* TO DO
Drop the images; return everything else in the listing below exactly.

* THE DATA
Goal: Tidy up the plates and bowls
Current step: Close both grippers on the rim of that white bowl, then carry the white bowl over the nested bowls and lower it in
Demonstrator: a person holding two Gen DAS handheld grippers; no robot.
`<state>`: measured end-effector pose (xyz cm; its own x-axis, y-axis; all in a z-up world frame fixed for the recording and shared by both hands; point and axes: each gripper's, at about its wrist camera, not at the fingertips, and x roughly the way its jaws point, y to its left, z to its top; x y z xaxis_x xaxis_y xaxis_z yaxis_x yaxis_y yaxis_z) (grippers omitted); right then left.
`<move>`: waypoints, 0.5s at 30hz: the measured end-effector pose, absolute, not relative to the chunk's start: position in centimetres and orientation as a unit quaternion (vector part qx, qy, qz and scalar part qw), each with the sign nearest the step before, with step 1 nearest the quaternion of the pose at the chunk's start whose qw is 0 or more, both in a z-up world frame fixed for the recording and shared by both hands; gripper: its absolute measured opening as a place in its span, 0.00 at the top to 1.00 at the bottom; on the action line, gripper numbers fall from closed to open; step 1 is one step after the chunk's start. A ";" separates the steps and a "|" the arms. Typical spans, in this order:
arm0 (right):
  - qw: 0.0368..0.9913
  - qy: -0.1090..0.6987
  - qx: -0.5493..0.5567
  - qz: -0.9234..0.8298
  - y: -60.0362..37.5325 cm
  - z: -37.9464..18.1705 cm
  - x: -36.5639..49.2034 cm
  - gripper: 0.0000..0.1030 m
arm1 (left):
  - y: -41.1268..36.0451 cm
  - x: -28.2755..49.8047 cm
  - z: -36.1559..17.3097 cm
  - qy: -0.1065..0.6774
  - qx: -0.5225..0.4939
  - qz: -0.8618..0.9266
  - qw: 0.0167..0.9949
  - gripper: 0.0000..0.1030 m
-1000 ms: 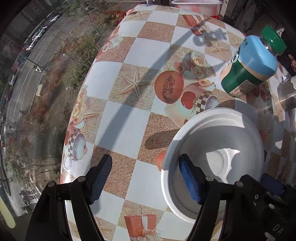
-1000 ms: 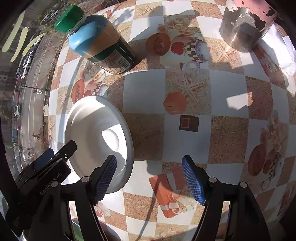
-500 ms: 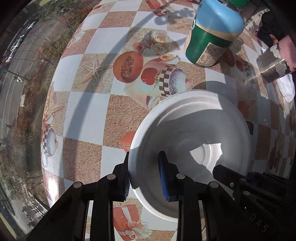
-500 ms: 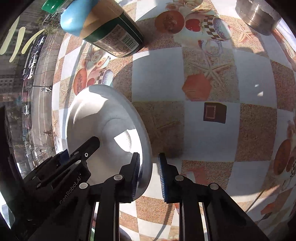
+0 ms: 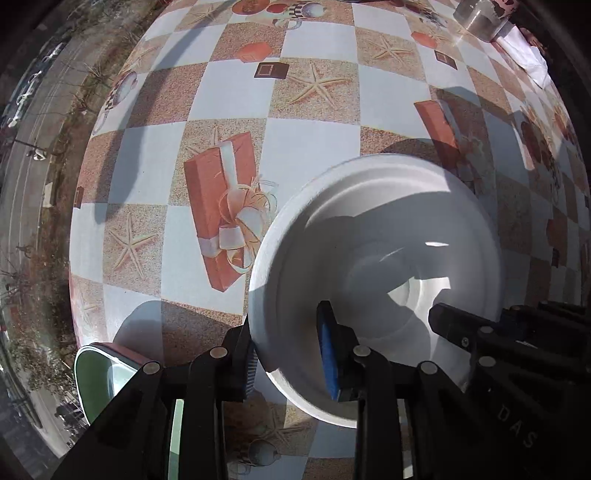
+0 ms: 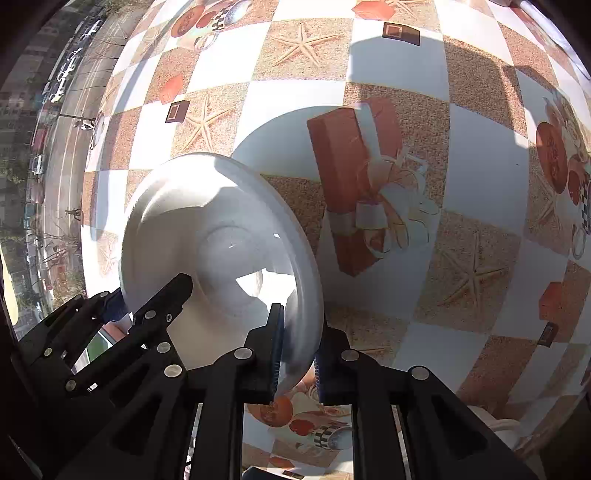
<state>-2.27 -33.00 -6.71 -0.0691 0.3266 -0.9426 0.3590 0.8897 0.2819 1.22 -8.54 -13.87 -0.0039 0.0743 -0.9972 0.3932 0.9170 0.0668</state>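
Over checkered tablecloth [image 5: 310, 140], white bowl [image 5: 373, 236] between both grippers' jaws.

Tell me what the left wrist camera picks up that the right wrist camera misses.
Only the left view shows a metal cup at the table's far edge and a clear look at the green dish near its bottom corner. Only the right view shows a pale object at the lower right. Both show the white bowl, clamped at opposite rims by the left tongs and right tongs, over the checkered tablecloth.

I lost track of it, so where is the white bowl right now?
The white bowl is held above the checked tablecloth by its rim, the left gripper and right gripper clamping opposite sides.
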 end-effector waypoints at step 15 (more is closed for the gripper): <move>0.609 0.761 0.223 -0.022 -26.8 -6.8 -12.4 0.81 | -8.7 -8.0 -15.1 0.709 0.217 -0.178 0.647 0.68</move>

* REPLY TO THE EXERCISE
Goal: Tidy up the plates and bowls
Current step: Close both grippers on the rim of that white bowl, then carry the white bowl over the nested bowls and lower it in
Demonstrator: a person holding two Gen DAS handheld grippers; no robot.
`<state>`: measured end-effector pose (xyz cm; its own x-axis, y-axis; all in a z-up world frame fixed for the recording and shared by both hands; point and axes: each gripper's, at about its wrist camera, not at the fingertips, and x roughly the way its jaws point, y to its left, z to its top; x y z xaxis_x xaxis_y xaxis_z yaxis_x yaxis_y yaxis_z) (grippers omitted); right then left.
`<move>`: waypoints, 0.5s at 30hz: the measured end-effector pose, absolute, not relative to the chunk's start: position in centimetres and orientation as a unit quaternion (vector part qx, qy, qz and scalar part qw), each with the sign nearest the step before, with step 1 nearest the quaternion of the pose at the chunk's start whose qw is 0 or more, both in a z-up world frame fixed for the recording and shared by both hands; gripper: its absolute measured opening as a place in its span, 0.00 at the top to 1.00 at the bottom; on the action line, gripper numbers fall from closed to open; step 1 is one step after the chunk's start. A ";" separates the steps and a "|" the arms. Typical spans, in this order:
arm0 (right):
  - qw: 0.0368..0.9913
  - qy: -0.1090..0.6987
  - qx: -0.5493..0.5567
  - qz: -0.9234..0.8298
  - y: -60.0362..37.5325 cm
  - z: -37.9464..18.1705 cm
  - x: -36.5639..49.2034 cm
  - gripper: 0.0000..0.1030 m
arm1 (left):
  - y: -41.1268..36.0451 cm
  - x: -28.2755..49.8047 cm
  - z: -36.1559..17.3097 cm
  - qy: -0.1065..0.6774
  - qx: -0.5225..0.4939
  - qz: -0.8618..0.9266
  - qw: 0.0167..0.9949
  - gripper: 0.0000..0.1030 m
-1000 ms: 
-1000 ms: 
-500 ms: 
-500 ms: 
+0 ms: 
+0 ms: 
<state>-2.27 -33.00 -6.71 -0.0691 0.3266 -0.9426 0.3590 0.8897 0.2819 1.22 -8.54 -13.87 -0.0039 0.0743 -0.9972 0.3932 0.9170 0.0668</state>
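Over checkered tablecloth [image 5: 310, 140], white bowl [image 5: 373, 236] between both grippers' jaws.

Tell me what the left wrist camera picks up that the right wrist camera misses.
Only the left view shows a metal cup at the table's far edge and a clear look at the green dish near its bottom corner. Only the right view shows a pale object at the lower right. Both show the white bowl, clamped at opposite rims by the left tongs and right tongs, over the checkered tablecloth.

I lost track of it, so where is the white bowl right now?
The white bowl is held above the checked tablecloth by its rim, the left gripper and right gripper clamping opposite sides.
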 end-effector waypoints at step 15 (more is closed for the gripper): <move>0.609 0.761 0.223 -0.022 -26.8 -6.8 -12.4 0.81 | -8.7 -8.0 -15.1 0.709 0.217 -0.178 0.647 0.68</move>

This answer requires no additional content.